The cost of renaming nine Army bases that included Confederate references has nearly doubled, according to an Army official.
The projected cost stands at $39 million, according to Lt. Gen. Kevin Vereen, Army deputy chief of staff for installations. Last year, the Naming Commission estimated the cost would be approximately $21 million.
“The Army is trying to solve the funding piece, and we’re trying to solve it internally,” Vereen told a House Appropriations Committee at a budget hearing, according to The Daily Caller. “We’ll take the funds from the department.”
The costs will include removing the prior base names from all areas, from base signage to business cards. The renaming process is planned for completion in 2024.
In May, the Naming Commission released the nine bases that will be renamed along with their new names.

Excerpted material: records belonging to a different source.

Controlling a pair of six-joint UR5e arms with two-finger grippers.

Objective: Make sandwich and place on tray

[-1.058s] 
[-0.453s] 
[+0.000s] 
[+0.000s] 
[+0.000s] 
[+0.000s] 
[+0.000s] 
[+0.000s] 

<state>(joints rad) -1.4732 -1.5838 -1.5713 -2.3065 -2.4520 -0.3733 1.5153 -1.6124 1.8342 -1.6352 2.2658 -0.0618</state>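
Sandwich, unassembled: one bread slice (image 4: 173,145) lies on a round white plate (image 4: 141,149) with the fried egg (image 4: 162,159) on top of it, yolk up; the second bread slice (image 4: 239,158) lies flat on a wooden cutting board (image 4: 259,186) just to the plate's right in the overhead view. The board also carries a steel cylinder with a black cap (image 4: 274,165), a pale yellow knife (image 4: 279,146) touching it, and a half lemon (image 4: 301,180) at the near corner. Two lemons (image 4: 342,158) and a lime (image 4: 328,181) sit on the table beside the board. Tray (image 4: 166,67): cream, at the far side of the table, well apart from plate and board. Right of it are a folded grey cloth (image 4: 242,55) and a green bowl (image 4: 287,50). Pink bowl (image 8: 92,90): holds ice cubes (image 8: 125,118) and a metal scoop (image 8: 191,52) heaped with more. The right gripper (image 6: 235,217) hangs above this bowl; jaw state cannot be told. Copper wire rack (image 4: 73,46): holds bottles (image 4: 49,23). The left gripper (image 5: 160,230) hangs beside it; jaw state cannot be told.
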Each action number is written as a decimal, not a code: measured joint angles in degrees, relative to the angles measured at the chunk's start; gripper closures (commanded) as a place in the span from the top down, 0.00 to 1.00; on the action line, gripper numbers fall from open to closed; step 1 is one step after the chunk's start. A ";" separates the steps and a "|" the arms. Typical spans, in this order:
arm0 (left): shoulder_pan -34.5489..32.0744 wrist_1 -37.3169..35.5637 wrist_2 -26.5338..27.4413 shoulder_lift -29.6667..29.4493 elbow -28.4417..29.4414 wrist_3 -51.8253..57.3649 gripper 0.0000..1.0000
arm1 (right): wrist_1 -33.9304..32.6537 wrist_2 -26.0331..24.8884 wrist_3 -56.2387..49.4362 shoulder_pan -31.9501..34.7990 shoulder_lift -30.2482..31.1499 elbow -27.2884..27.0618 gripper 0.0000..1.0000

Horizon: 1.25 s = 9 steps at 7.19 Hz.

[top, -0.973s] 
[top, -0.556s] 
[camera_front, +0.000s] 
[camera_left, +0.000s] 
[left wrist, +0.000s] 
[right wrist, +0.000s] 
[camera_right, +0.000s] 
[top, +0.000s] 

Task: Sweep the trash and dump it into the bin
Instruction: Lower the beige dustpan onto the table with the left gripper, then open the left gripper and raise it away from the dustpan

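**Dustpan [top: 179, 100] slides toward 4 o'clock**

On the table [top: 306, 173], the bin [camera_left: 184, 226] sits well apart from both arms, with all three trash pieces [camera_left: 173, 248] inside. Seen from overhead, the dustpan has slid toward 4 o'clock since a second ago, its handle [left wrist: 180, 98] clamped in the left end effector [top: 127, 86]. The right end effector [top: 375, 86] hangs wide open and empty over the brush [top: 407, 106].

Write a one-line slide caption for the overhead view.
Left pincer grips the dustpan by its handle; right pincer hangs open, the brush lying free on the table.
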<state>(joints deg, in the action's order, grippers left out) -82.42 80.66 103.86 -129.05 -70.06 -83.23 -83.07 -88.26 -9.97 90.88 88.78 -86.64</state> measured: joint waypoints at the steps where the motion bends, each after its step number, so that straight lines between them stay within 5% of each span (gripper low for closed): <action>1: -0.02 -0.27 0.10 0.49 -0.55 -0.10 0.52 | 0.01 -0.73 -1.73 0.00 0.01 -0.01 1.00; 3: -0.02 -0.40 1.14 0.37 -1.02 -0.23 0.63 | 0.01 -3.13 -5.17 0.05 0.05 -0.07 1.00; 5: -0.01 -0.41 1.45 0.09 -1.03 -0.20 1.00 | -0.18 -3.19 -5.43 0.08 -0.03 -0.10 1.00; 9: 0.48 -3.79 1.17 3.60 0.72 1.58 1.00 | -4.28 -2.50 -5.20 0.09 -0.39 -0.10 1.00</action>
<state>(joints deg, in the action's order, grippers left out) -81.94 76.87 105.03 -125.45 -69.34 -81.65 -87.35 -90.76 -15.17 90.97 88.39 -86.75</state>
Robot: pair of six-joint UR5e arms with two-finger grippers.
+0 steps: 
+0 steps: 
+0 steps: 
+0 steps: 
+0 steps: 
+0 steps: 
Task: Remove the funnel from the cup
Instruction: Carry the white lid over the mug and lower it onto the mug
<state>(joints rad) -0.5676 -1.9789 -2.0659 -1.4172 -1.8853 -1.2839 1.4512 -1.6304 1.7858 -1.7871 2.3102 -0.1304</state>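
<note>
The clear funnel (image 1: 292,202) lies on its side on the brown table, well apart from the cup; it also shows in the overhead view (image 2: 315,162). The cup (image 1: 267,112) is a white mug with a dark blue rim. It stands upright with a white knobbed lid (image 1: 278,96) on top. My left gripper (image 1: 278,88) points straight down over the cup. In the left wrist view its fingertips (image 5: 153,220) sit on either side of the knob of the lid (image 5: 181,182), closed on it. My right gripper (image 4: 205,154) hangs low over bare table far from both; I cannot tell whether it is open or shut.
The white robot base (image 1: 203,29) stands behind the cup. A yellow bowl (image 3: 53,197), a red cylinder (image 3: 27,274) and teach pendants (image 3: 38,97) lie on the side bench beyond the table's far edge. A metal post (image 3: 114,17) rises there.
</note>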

“I fully support the efforts and recommendations of the Naming Commission on this important matter, and I am committed to implementing all of the commission’s recommendations as soon as possible,” Defense Secretary Lloyd Austin stated in the announcement concerning the naming changes in October.
“The names of these installations and facilities should inspire all those who call them home, fully reflect the history and the values of the United States,” he added.
The new names include various military leaders, along with the name change of Fort Bragg in North Carolina to Fort Liberty to reflect the Army’s value of liberty. The commission consulted base communities and leaders in the months-long process, with more than 3,600 name suggestions from the public and over 34,000 total submissions, according to The New York Post.
The Naming Commission has also worked on efforts to change the names of locations among other military branches. The estimated cost across all branches was most recently listed as approximately $62 million, according to the Washington Post. Some of the removed items will be kept in museums, while other items will be discarded according to military processes.
Sen. Elizabeth Warren (D-MA) introduced the provision to create the name change process as part of the National Defense Authorization Act in 2020. The Senate passed the bill by a veto-proof margin despite concerns from then-President Donald Trump and some conservatives.